How much money did THIS waste?

In passing, I remember when they first opened the motorways!!! You would not believe how empty they were. And they were empty for decades too.

What I find amazing, is the number of people who now find it necessary to do so much travelling. Where are they all going?

Actually I think the Highways agency developed and promoted the scheme to government. Government are not experts in much, relying on the expertise of the agencies and civil servants to advise.

Having said that and as a driver of 50+ years and a civil engineer as well, I agree it was a bad idea. A 'political solution' to avoid taking another strip of land alongside the motorway.

I also remember the steady 90mph, averaging 70mph cruises for the length of the country (Southampton to Aberdeen), the majority on motorways with low traffic levels.

I feel that we are in end times even so for the private car, another few decades maybe. I have bought probably my last car, 1000cc, 3 cylinder, petrol driven.
 
In passing, I remember when they first opened the motorways!!! You would not believe how empty they were. And they were empty for decades too.

What I find amazing, is the number of people who now find it necessary to do so much travelling. Where are they all going?
Were they really though, empty for decades? E.g they were empty until the 1990s?
 
Were they really though, empty for decades? E.g they were empty until the 1990s?

No they were free flowing though with few bottlenecks. I travelled many miles on them in the seventies and later. It used to be quite pleasurable to drive M1/ M6. :D
 
I’m talking about the whole concept of smart motorways where there is no hard shoulder but four running lanes, one of which gets closed by a red cross when there’s a stationary vehicle.
I hadn't realised there was variations. On the M6 near J7 it is a hand shoulder than temporarily becomes alive. That seems to work fine?

I guess you are talking about bits of other motorways where there is no hard shoulder at all?
 
I hadn't realised there was variations. On the M6 near J7 it is a hand shoulder than temporarily becomes alive. That seems to work fine?

I guess you are talking about bits of other motorways where there is no hard shoulder at all?

After the first few, they moved to all lane-running rather than opening the fourth only as and when needed.
 
Typical government, thought they could cheap out and use something that is "smart" for the average UK driver, who is anything but.
How much money did THIS waste?

In passing, I remember when they first opened the motorways!!! You would not believe how empty they were. And they were empty for decades too.

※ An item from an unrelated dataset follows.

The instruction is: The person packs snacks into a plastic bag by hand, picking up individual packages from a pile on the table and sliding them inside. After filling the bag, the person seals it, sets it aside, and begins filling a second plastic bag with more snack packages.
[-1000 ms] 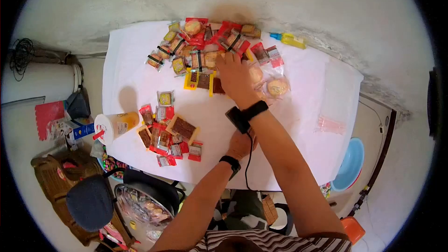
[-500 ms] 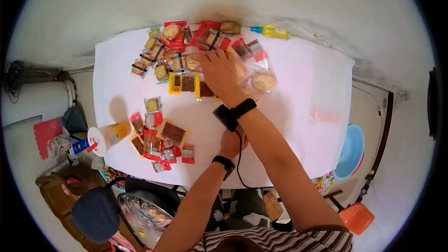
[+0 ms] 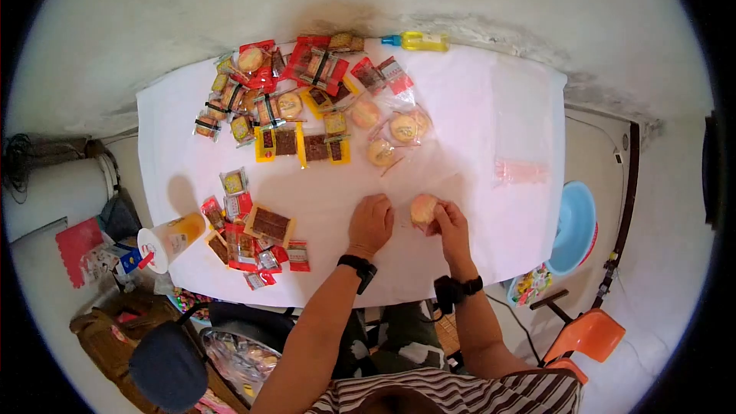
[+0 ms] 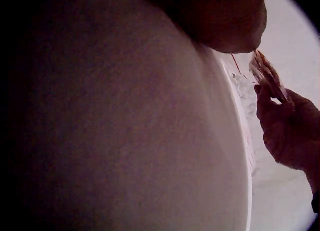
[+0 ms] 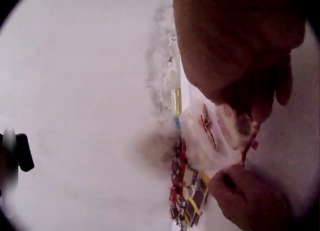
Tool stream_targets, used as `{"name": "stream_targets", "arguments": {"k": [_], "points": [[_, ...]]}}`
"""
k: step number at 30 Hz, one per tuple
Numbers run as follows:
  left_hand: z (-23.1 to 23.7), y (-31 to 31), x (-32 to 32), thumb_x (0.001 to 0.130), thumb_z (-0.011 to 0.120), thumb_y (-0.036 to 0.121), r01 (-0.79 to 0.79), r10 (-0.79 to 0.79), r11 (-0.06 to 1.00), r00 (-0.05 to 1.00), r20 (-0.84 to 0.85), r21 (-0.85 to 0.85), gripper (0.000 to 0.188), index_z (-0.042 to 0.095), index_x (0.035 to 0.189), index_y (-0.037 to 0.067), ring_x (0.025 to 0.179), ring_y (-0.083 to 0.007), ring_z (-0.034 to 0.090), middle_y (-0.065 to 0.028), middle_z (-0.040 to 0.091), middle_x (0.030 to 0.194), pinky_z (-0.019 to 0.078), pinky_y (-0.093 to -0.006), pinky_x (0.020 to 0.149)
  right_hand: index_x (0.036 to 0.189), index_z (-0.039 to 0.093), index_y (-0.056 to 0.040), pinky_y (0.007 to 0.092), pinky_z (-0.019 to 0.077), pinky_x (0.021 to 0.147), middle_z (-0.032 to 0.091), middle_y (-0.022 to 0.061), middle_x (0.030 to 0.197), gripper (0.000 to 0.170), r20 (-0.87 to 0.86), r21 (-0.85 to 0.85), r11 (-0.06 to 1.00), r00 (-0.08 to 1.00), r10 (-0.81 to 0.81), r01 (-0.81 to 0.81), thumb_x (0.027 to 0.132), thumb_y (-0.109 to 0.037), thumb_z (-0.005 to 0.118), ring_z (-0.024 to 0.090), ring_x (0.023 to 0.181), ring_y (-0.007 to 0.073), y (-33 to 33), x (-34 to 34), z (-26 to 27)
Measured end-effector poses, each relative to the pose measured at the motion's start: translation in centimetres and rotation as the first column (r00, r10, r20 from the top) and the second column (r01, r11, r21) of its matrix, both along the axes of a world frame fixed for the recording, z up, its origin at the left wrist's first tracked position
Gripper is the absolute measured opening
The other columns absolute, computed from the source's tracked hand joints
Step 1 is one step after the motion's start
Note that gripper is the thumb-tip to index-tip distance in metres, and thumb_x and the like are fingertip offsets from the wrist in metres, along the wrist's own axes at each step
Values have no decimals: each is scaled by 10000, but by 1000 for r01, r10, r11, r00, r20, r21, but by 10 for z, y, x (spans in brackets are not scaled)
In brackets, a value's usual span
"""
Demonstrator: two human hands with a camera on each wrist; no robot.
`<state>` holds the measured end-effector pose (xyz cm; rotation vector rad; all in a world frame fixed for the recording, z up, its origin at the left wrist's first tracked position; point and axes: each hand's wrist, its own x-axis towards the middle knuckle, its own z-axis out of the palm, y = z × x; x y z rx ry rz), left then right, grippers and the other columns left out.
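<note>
In the head view my right hand [image 3: 454, 234] pinches a round wrapped biscuit [image 3: 423, 211] by its edge, above the white table. To its left, my left hand [image 3: 372, 224] rests on the cloth, fingers loosely curled, with nothing seen in it. The left wrist view shows the right hand [image 4: 287, 128] holding the biscuit [image 4: 269, 75] edge-on. Other round biscuits [image 3: 404, 128] in clear wrappers lie further back. Beside them are yellow-edged brown bars [image 3: 315, 147] and a spread of red and clear packets [image 3: 250, 60].
Nearer the left edge lie a smaller group of packets [image 3: 270, 225] and a tipped drink cup [image 3: 175, 240]. A yellow bottle [image 3: 423, 41] lies at the back edge. Flat clear bags [image 3: 521, 171] are on the right; a blue basin [image 3: 573, 228] stands beyond the table.
My right hand has moved from the back packets to the near part of the table, with a round biscuit now in its fingers. The whole head view has shifted leftward across the table.
</note>
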<state>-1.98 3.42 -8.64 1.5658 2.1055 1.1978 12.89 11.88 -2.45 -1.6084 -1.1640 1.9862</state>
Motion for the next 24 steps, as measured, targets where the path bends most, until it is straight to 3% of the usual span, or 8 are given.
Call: {"name": "stream_targets", "arguments": {"k": [4, 6, 10, 12, 16, 18, 22, 24], "points": [[-1, 1, 0, 758, 593, 35, 2, -3, 1000, 1000, 22, 21, 230, 465, 948, 55, 831, -326, 531, -126, 542, 965, 447, -396, 724, 1037, 563, -46, 233, 472, 582, 596, 25, 798, 207, -7, 155, 970, 982, -188, 187, 922, -195, 477, 565, 643, 92, 24, -29, -32], [2, 2, -1, 759, 594, 32, 6, -6, 999, 1000, 13, 32, 224, 466, 941, 55, 828, -326, 530, -127, 542, 966, 448, -397, 717, 1034, 560, -50, 252, 496, 602, 604, 30, 821, 185, -174, 42, 973, 960, -218, 228, 912, -176, 501, 591, 672, 114, 29, -45, -36], [1, 2, 1, 766, 596, 39, -17, 17, 1000, 1000, 0, 12, 208, 469, 930, 58, 828, -327, 530, -128, 543, 963, 449, -396, 711, 1005, 565, -35, 281, 516, 612, 616, 47, 825, 170, -212, -106, 959, 937, -279, 262, 897, -160, 527, 608, 668, 130, 32, -68, -30], [0, 1, 2, 759, 600, 31, -9, 9, 1000, 1000, 5, 14, 214, 478, 934, 47, 834, -334, 533, -139, 548, 959, 455, -403, 724, 1069, 549, -50, 290, 521, 674, 609, 64, 940, 190, -449, -315, 909, 800, -397, 274, 893, -116, 516, 622, 755, 157, 30, -66, -48], [3, 1, -1, 752, 604, 48, 2, -2, 1000, 1000, -4, 28, 198, 511, 926, 62, 825, -323, 530, -120, 543, 954, 450, -392, 712, 1183, 475, -69, 337, 492, 798, 546, 103, 1165, 290, -517, -429, 837, 667, -536, 339, 896, -103, 502, 566, 1032, 218, 33, -85, -43], [4, 0, -1, 748, 604, 45, -6, 7, 1000, 1000, -5, 26, 195, 518, 922, 60, 824, -323, 530, -119, 542, 953, 450, -394, 711, 1361, 309, -58, 407, 318, 1002, 330, 106, 1413, 474, -683, -350, 910, 604, -412, 224, 939, -236, 430, 318, 1296, 242, 36, -96, -18], [5, 2, 0, 743, 601, 35, -14, 16, 998, 1000, -21, 54, 202, 517, 926, 52, 821, -321, 530, -121, 541, 949, 452, -395, 703, 1422, 173, -66, 435, 213, 1057, 193, 102, 1483, 566, -770, -426, 890, 449, -452, 166, 950, -339, 327, 173, 1365, 258, 40, -105, -6], [6, 1, -1, 743, 600, 34, -15, 15, 999, 1000, -4, 44, 206, 515, 930, 49, 820, -320, 530, -121, 540, 947, 452, -394, 700, 1409, 190, -70, 473, 203, 1067, 230, 126, 1466, 573, -840, -494, 862, 197, -506, 111, 935, -380, 280, 209, 1353, 262, 46, -109, -4]]}}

What I find amazing, is the number of people who now find it necessary to do so much travelling. Where are they all going?
No extra traveling just faster to get to the destination.
 
After the first few, they moved to all lane-running rather than opening the fourth only as and when needed.
Interesting - can't say I've noticed an issue with either. Most crashes I see happen are in Lane 4 due to tailgating. Roads like the North Circular are much worse IMO.
 
Interesting - can't say I've noticed an issue with either. Most crashes I see happen are in Lane 4 due to tailgating. Roads like the North Circular are much worse IMO.

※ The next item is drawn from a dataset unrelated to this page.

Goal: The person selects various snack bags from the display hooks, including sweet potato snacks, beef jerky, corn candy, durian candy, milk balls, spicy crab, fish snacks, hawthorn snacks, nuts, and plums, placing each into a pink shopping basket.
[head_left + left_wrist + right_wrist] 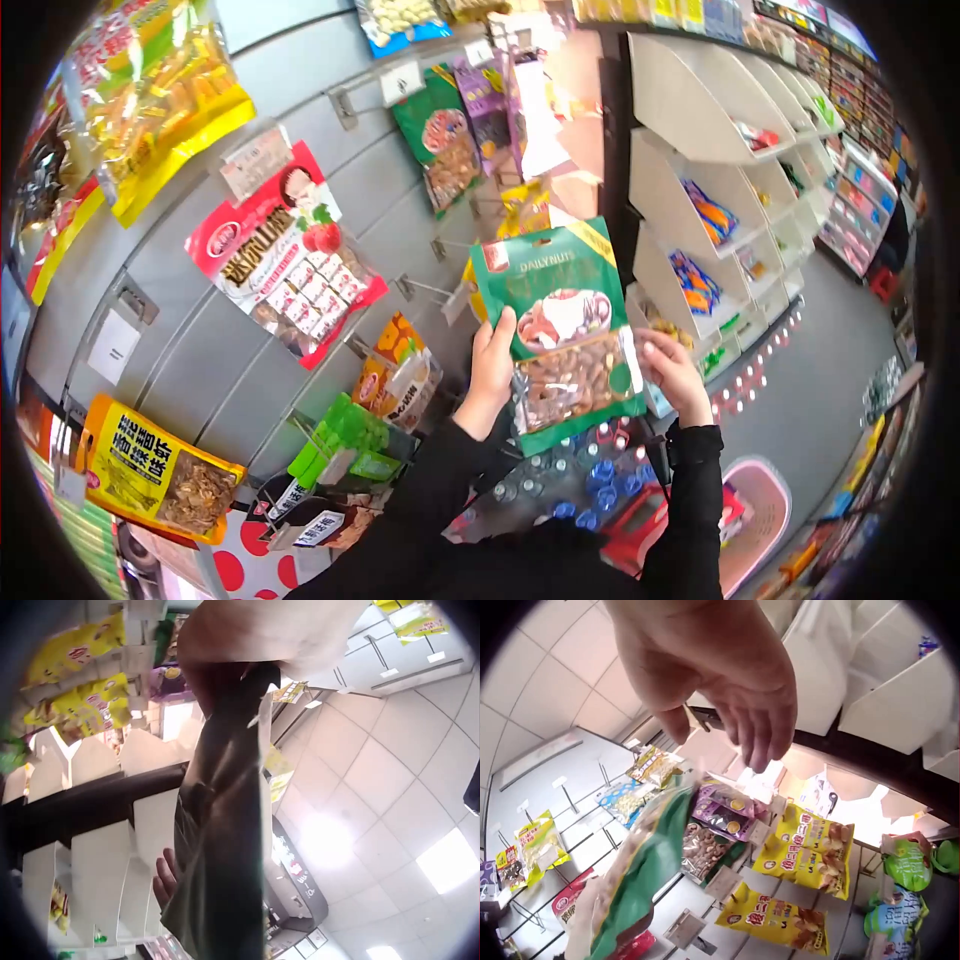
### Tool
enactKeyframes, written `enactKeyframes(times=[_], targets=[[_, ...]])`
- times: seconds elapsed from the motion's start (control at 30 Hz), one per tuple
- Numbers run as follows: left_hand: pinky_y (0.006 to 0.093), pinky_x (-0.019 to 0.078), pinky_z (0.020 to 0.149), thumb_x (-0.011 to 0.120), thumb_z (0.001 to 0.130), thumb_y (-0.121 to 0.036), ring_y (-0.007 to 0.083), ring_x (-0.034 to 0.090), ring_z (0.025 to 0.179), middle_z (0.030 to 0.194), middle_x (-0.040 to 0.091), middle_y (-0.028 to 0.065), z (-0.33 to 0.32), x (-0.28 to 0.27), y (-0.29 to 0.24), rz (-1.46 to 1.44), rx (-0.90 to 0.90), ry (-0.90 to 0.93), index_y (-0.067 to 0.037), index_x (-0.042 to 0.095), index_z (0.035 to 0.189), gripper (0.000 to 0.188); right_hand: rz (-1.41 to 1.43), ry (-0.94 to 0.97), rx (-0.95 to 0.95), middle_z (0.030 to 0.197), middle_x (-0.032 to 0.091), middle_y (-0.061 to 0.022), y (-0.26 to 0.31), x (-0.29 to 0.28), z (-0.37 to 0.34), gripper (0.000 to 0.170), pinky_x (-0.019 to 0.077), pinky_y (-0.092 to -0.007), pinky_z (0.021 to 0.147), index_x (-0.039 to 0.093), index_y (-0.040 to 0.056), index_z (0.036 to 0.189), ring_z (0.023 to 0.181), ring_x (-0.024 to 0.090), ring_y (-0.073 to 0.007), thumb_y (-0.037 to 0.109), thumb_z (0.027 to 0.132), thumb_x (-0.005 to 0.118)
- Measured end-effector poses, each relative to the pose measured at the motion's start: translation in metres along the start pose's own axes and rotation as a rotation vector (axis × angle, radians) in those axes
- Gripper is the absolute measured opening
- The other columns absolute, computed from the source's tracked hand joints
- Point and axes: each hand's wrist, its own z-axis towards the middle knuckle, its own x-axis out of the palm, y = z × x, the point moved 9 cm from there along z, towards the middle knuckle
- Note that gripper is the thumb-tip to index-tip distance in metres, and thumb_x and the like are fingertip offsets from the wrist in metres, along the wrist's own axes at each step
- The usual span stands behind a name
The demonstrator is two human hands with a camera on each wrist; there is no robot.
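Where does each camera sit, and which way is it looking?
Head: worn on the head, looking forward and down at the green nut bag, left grip, right grip and black sleeves.
Left wrist: worn there, looking past the left grip along the bag's shadowy side, with ceiling beyond; fingertips of the right grip peek out.
Right wrist: worn there, looking past the right grip at the bag and hanging yellow packets.
Both wrist views share the bag and ceiling.

The head camera looks forward and down at the bag (562, 345); both wrist cameras, closer, share it, the left seemingly edge-on.
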Motion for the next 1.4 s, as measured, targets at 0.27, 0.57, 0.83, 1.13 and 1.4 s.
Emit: enactKeyframes(times=[0.27, 0.57, 0.83, 1.13, 1.4], targets=[[0.0255, 0.0367, 0.083, 0.043, 0.087, -0.025, 0.0116, 0.049, 0.094, 0.104, 0.052, 0.0053, -0.121, -0.011, 0.086, -0.043, -0.474, 0.235, 0.0, 0.047, 0.107, 0.033, 0.128, -0.064, 0.211, 0.085, 0.055, 0.0027, -0.118, 0.01, -0.165, 0.04, 0.0387, -0.0141, 0.056, 0.048, -0.0003, 0.108, 0.065, 0.048, -0.0018, 0.024, 0.078, 0.058], [0.029, 0.0438, 0.077, 0.045, 0.086, -0.026, 0.0156, 0.054, 0.089, 0.1, 0.054, 0.0078, -0.248, -0.011, 0.192, -0.084, -0.95, 0.351, -0.001, 0.046, 0.104, 0.031, 0.146, -0.554, 0.346, 0.085, 0.058, 0.0019, -0.191, 0.014, -0.331, 0.026, 0.0447, -0.0157, 0.058, 0.052, 0.0017, 0.104, 0.069, 0.055, -0.0024, 0.015, 0.082, 0.05], [0.0308, 0.0454, 0.077, 0.051, 0.083, -0.019, 0.0157, 0.053, 0.09, 0.099, 0.053, 0.0077, -0.351, 0.037, 0.238, 0.003, -1.244, 0.756, -0.001, 0.041, 0.109, 0.034, 0.225, -0.944, 0.291, 0.088, 0.059, -0.0016, -0.19, -0.016, -0.444, 0.025, 0.0468, -0.021, 0.059, 0.051, 0.0023, 0.105, 0.072, 0.057, -0.0077, 0.012, 0.082, 0.049], [0.0253, 0.0429, 0.075, 0.045, 0.073, 0.007, 0.0149, 0.053, 0.086, 0.098, 0.052, 0.0086, -0.4, 0.157, 0.302, 0.162, -1.13, 1.085, 0.005, 0.04, 0.11, 0.038, 0.31, -1.137, 0.067, 0.09, 0.058, -0.0032, -0.196, -0.123, -0.511, 0.026, 0.0464, -0.0231, 0.062, 0.049, -0.0006, 0.106, 0.074, 0.056, -0.01, 0.01, 0.082, 0.047], [0.027, 0.0428, 0.072, 0.048, 0.072, 0.006, 0.0174, 0.052, 0.086, 0.095, 0.053, 0.0119, -0.411, 0.25, 0.398, 0.397, -0.954, 1.004, 0.005, 0.042, 0.108, 0.037, 0.089, -1.297, 0.389, 0.095, 0.053, -0.0074, -0.241, -0.257, -0.54, 0.037, 0.0425, -0.0252, 0.07, 0.045, -0.0019, 0.111, 0.082, 0.05, -0.0119, 0.01, 0.077, 0.051]])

Unfortunately some on here will have you thinking the hard shoulder will still protect you if you had a blow out, or couldn't brake in time in the outside lane.
 
After the first few, they moved to all lane-running rather than opening the fourth only as and when needed.
And at the same time reduced the amount of signage overhead and spaced the emergency bays out much further than the original designs used. It’s funny I regularly get the direct comparison driving to and from my parents as the route takes in the m1 south of Sheffield which is all lane running and the m42 which only uses the hard shoulder during congestion has the original signing and emergency bays and the contrast is so stark that they should be considered entirely different systems! All lane running without radar control for the overhead signage was a bonkers choice!
 
aren't the speed limit/sign recognition on newer cars adept at telling driver when they should not be in a lane & interpreting smart intent (or even initiating a lane shift)


Even using broader metrics, they aren't more dangerous.
even the broader comparison with conventional motorways are questionable those conventional motorways are different roads with different congestion levels,
it is not a (golden) before and after comparison on the same road,
to wit - the slightly increased ksi & fwi per hmvm for conventional M way seems counter intuitive I can't see they try to explain those ? more congested with tighter vehicle spacing ? or, because they are different roads.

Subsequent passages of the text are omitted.